On CD: Melnikov's Shostakovich
Dmitri Shostakovich: Preludes and Fugues, Op. 87. Alexander Melnikov. Harmonia Mundi.
by Tom Huizenga
J.S. Bach may not have been the first keyboardist to couple a prelude with a fugue (Buxtehude beat him by several decades), but his series of Preludes and Fugues that form the Well-Tempered Clavier became a nearly continuous source of inspiration for countless composers who followed.
In 1950, the Soviet composer Dmitri Shostakovich traveled to Leipzig to celebrate Bach's bicentennial. There he witnessed compatriot pianist Tatiana Nikolaeva playing the Well-Tempered Clavier, and quickly began composing his own set of preludes and fugues in all 24 keys.
(read more after the jump)
Ever since, Shostakovich's Op. 87 set belonged to Nikolaeva. She debuted the music in 1952, recorded it three times and never stopped playing it until she died in 1993. But now there's a new contender for the crown of this quietly monumental but misunderstood music.
Pianist Alexander Melnikov's brilliant new recording should convince any holdouts that Shostakovich's massive 150-minute set is far from what has occasionally been called dour and academic.
Even more than in the composer's own 1950s recordings, Melnikov unlocks the poetry, mysticism, violence and virtuosity in these pieces, many of which sound nothing like the sardonic, twitchy music often associated with Shostakovich.

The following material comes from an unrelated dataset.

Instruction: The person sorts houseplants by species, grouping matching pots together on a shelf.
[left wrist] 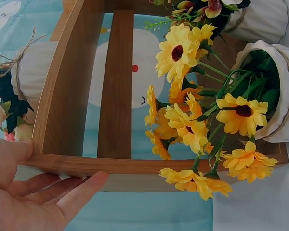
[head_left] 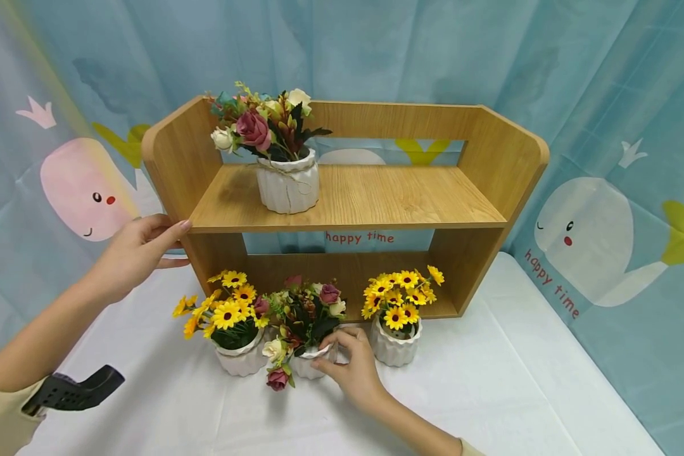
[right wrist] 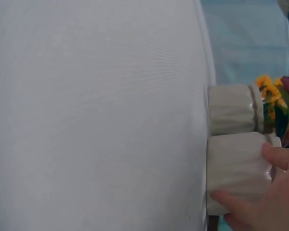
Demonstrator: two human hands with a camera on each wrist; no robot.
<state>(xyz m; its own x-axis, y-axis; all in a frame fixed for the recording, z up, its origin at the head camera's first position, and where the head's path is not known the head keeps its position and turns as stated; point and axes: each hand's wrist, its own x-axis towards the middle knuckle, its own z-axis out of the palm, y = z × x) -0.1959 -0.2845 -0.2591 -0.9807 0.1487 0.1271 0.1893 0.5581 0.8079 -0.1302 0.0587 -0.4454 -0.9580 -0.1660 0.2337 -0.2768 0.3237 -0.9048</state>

Melnikov paints the 13th Prelude and Fugue with open-air simplicity and the watercolor freshness of Ravel, while No. 17 feels like a nursery rhyme turning sour. Melnikov's technical prowess is blistering in No. 15's chaotic fugue. But he's also revelatory in slower music, especially the enigmatic No. 16 fugue, with its improvised, almost medieval flavor.
In this music, Shostakovich pushed and stretched Bach's sturdy formulas. Thanks to Melnikov we're even more delighted that he did.